== Required action ==
Each line of the data below holding the word "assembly" must be copied.

(Entries taken from a collection)

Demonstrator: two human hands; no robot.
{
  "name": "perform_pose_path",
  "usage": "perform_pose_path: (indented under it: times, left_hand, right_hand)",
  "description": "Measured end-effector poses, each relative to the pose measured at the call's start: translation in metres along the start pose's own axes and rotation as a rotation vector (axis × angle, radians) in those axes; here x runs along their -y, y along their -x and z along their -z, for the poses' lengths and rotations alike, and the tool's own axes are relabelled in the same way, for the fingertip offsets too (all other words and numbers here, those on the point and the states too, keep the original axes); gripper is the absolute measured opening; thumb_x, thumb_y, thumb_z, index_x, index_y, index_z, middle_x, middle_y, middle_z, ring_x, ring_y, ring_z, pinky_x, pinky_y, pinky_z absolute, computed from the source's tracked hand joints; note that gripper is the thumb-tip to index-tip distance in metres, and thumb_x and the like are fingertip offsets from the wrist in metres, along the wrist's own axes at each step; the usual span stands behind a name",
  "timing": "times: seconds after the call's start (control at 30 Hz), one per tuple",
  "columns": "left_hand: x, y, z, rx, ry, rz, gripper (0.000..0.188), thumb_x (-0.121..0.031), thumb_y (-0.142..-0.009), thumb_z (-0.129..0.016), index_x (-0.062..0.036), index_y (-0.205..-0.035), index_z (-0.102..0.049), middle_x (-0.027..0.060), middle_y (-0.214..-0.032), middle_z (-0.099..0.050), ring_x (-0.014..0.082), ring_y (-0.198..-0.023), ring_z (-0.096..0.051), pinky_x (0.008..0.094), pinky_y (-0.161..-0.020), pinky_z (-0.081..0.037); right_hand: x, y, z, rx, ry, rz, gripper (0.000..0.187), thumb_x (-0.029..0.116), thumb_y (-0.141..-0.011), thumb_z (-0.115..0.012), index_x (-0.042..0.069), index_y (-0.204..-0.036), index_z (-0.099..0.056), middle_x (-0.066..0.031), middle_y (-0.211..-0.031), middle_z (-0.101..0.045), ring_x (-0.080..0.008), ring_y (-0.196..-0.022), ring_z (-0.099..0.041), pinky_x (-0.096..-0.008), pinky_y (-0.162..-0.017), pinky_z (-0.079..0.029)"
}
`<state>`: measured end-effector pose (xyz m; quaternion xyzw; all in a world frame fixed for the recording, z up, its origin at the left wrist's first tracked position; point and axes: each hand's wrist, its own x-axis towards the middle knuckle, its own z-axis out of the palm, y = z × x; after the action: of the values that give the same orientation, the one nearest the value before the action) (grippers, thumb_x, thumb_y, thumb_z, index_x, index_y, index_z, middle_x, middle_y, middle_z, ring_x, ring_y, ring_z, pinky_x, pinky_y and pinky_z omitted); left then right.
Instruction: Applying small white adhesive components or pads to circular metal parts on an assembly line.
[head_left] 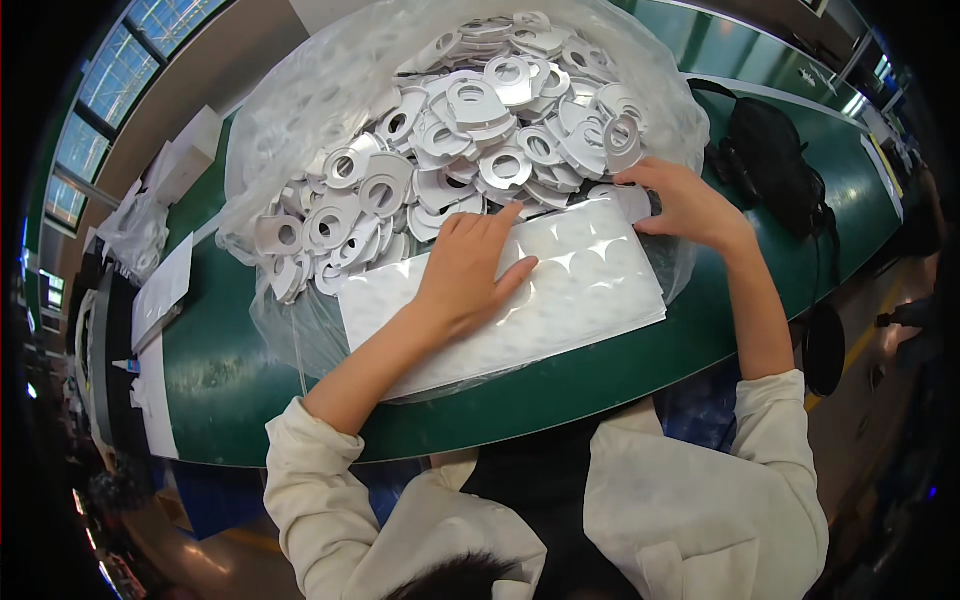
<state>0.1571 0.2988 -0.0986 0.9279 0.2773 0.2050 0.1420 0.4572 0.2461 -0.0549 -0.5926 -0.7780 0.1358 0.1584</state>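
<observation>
A stack of white sheets (590, 290) with rows of glossy round stickers lies at the table's near side. My left hand (465, 270) rests flat on it, fingers stretched toward a heap of white plastic parts (440, 140), thumb apart. Each part is a flat, rounded piece with a round hole. My right hand (690, 205) is at the heap's right side, thumb and fingers spread around the edge of a pale rounded piece (630, 203). Its fingertips are close to a tilted ring-shaped part (622, 140); I cannot tell whether they touch it.
A large clear plastic bag (290, 120) lies spread under and around the heap on the green table (230, 370). A black bag (770, 150) sits at the right. White papers (165, 285), a plastic bag (135, 235) and a white box (190, 155) are at the left.
</observation>
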Motion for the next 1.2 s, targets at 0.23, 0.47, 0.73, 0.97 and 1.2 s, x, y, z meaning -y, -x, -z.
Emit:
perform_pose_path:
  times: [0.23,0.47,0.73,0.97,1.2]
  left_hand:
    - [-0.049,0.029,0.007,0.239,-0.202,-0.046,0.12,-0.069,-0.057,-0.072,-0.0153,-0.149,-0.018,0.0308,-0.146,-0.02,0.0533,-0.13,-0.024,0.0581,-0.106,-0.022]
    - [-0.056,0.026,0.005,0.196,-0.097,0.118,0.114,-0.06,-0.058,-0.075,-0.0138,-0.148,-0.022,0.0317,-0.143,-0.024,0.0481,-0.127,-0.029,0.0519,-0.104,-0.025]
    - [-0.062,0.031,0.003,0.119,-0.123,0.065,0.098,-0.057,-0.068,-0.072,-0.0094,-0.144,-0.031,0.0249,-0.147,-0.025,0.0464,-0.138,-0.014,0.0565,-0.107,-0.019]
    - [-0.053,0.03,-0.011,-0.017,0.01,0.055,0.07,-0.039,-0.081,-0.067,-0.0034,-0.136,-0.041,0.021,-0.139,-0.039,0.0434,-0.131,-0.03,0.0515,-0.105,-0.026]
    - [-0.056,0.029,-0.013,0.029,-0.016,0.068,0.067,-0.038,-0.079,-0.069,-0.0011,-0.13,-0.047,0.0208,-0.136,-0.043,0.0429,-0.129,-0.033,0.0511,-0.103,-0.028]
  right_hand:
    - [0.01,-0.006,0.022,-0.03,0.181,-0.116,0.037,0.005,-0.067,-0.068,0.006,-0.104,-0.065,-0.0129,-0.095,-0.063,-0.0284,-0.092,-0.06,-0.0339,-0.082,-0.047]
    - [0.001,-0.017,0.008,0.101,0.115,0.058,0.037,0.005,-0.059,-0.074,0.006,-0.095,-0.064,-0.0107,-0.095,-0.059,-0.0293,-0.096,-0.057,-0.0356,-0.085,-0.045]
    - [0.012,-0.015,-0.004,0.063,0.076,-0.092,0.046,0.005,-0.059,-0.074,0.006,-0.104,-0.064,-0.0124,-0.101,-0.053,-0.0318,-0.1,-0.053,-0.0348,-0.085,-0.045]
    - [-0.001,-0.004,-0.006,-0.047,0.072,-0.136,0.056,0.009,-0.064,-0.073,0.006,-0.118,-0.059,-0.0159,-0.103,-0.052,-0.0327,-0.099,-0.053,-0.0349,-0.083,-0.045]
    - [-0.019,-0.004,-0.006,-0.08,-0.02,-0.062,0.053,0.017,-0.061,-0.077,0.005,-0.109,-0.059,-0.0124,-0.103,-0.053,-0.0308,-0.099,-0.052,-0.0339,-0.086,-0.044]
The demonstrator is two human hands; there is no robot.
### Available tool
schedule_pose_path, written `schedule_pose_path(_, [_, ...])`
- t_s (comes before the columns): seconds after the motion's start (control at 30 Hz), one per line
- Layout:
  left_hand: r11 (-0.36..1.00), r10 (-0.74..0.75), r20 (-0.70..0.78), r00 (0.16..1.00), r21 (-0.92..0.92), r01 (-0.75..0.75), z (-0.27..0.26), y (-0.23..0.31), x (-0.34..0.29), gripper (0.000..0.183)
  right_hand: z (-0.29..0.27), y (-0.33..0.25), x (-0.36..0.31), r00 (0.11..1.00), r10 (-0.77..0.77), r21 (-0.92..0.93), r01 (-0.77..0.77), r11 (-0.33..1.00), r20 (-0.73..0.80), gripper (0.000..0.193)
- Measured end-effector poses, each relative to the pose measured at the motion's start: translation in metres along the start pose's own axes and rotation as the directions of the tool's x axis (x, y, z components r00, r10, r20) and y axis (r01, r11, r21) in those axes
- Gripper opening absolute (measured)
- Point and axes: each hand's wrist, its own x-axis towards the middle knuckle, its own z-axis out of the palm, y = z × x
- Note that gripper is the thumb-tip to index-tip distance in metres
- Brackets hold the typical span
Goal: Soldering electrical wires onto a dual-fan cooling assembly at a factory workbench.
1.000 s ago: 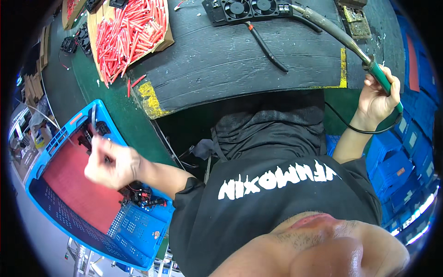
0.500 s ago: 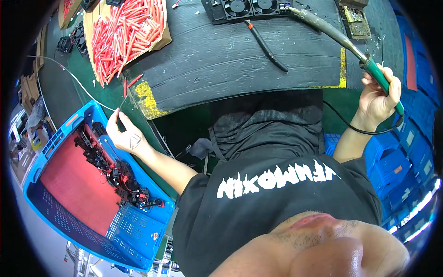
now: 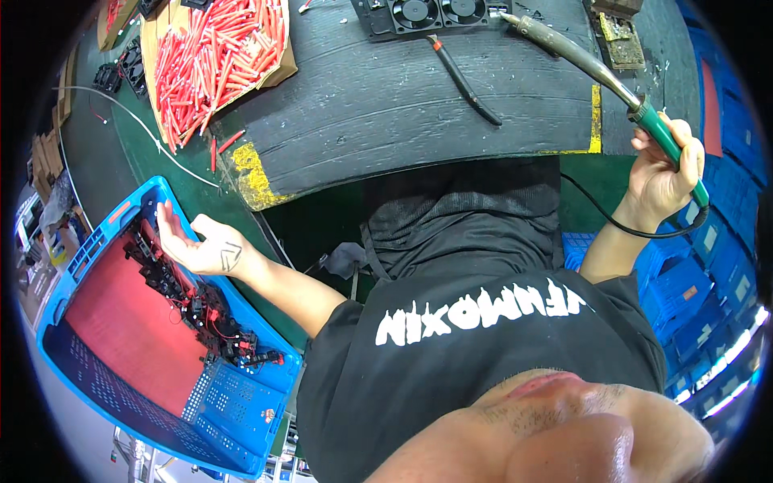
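My right hand grips a soldering iron by its green handle. The iron's metal tip reaches to the right end of a black part with two fans at the far side of the bench. My left hand, fingers spread and holding nothing, hovers over the rim of a blue crate. Inside that crate, black fan parts with red wires lie along one side on a red sheet. A thin pale solder wire lies loose on the bench beyond my left hand.
A cardboard tray heaped with red tubes stands at the far left. On the black work mat lies a short black cable. A dirty metal stand is at the far right; blue bins are stacked to the right.
My left hand has let go of the solder wire, opened, and moved left and toward me over the crate. The iron's tip has shifted slightly; my right hand keeps its grip.
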Motion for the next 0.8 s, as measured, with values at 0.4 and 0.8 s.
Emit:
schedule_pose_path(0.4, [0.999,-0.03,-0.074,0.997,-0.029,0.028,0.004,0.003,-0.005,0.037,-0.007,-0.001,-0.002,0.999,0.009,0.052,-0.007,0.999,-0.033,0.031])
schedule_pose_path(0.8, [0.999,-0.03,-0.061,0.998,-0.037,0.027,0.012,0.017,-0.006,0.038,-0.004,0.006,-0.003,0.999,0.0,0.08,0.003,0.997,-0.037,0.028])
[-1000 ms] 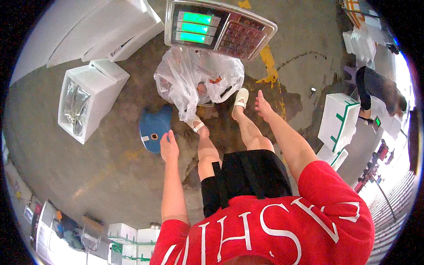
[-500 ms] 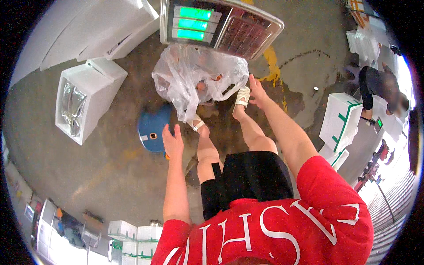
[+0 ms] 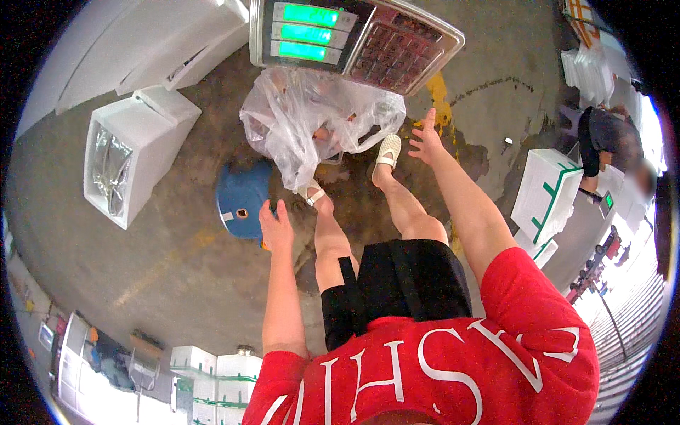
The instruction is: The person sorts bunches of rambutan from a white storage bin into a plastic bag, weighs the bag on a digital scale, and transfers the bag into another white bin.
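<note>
My left hand (image 3: 276, 224) is held out with thumb and fingers apart, nothing in it, in front of a blue round stool (image 3: 241, 202). Off to the right, my right hand (image 3: 427, 140) spreads its fingers in the air, also holding nothing. Between and beyond the hands hangs a clear plastic bag (image 3: 290, 131) with reddish-brown contents that I cannot make out. Above it stands a weighing scale's display and keypad unit (image 3: 354, 39), its green number panels lit. The bag lies below this unit, apart from both hands.
An open white foam box (image 3: 138, 152) lined with silvery film stands at the left, near larger white foam boxes (image 3: 152, 46). Taped white boxes (image 3: 545, 191) stand at the right, where another person (image 3: 613, 145) bends over. More taped boxes (image 3: 216, 379) are at the lower left.
My right hand has moved up and outward, away from the bag, and its fingers have spread. The left hand has barely shifted. The view has moved slightly.
</note>
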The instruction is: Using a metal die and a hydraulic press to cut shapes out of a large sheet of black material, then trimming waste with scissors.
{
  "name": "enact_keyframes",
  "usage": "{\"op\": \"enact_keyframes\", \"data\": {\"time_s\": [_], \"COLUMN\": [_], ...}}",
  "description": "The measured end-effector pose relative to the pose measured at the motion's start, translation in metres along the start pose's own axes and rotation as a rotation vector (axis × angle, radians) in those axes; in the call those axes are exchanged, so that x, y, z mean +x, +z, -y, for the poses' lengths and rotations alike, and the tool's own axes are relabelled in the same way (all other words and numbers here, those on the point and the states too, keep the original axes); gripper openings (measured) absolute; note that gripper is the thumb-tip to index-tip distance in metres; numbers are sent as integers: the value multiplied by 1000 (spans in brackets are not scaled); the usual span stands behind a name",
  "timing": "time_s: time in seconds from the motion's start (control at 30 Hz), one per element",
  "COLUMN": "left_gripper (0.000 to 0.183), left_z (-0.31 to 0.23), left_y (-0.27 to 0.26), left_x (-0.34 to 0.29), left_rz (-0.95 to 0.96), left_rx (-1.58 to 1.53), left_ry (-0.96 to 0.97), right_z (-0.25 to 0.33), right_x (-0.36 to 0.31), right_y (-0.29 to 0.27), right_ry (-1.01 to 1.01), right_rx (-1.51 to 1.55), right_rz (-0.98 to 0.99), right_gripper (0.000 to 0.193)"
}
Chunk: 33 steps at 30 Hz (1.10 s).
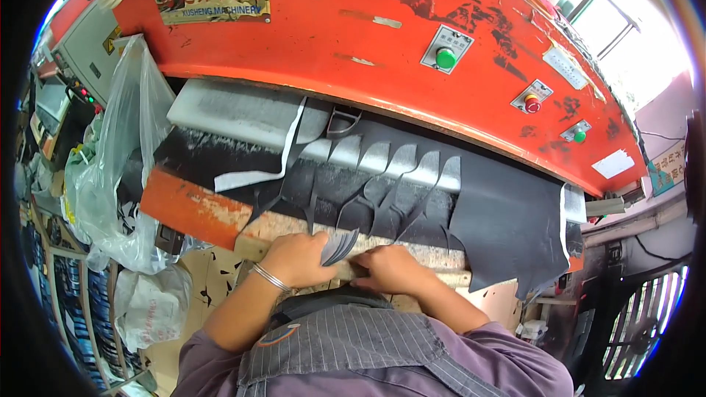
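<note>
My left hand (296,259), with a bangle at the wrist, is closed round a small stack of curved dark grey cut pieces (340,247) in front of my body. Just right of the stack, my right hand (393,269) has its fingers curled in; what they hold, if anything, is hidden. Beyond both hands a dark grey sheet (507,213) lies on the machine bed and hangs over its front edge at the right. Its left part is a web of thin strips (371,195) around cut-out gaps. A small metal cutting die (343,122) stands at the web's far edge.
An orange machine beam (316,37) spans the far side, with a green button (446,58) and a red button (532,104). A pale block (228,114) lies under it at the left. Clear plastic bags (121,169) hang at the left, above a white bag (151,305).
</note>
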<state>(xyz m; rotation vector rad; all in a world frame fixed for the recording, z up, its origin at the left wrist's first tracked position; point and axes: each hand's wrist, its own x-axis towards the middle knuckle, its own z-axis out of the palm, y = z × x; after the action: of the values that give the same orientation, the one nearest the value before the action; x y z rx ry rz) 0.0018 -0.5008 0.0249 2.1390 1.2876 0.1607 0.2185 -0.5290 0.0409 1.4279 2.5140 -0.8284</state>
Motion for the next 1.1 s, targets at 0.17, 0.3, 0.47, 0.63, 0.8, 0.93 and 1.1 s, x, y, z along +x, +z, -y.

== Worked solution ==
Instruction: Applying small white adhesive components or pads to circular metal parts on an assembly line.
Goal: Soldering electrical wires onto a dual-fan cooling assembly at a factory workbench.

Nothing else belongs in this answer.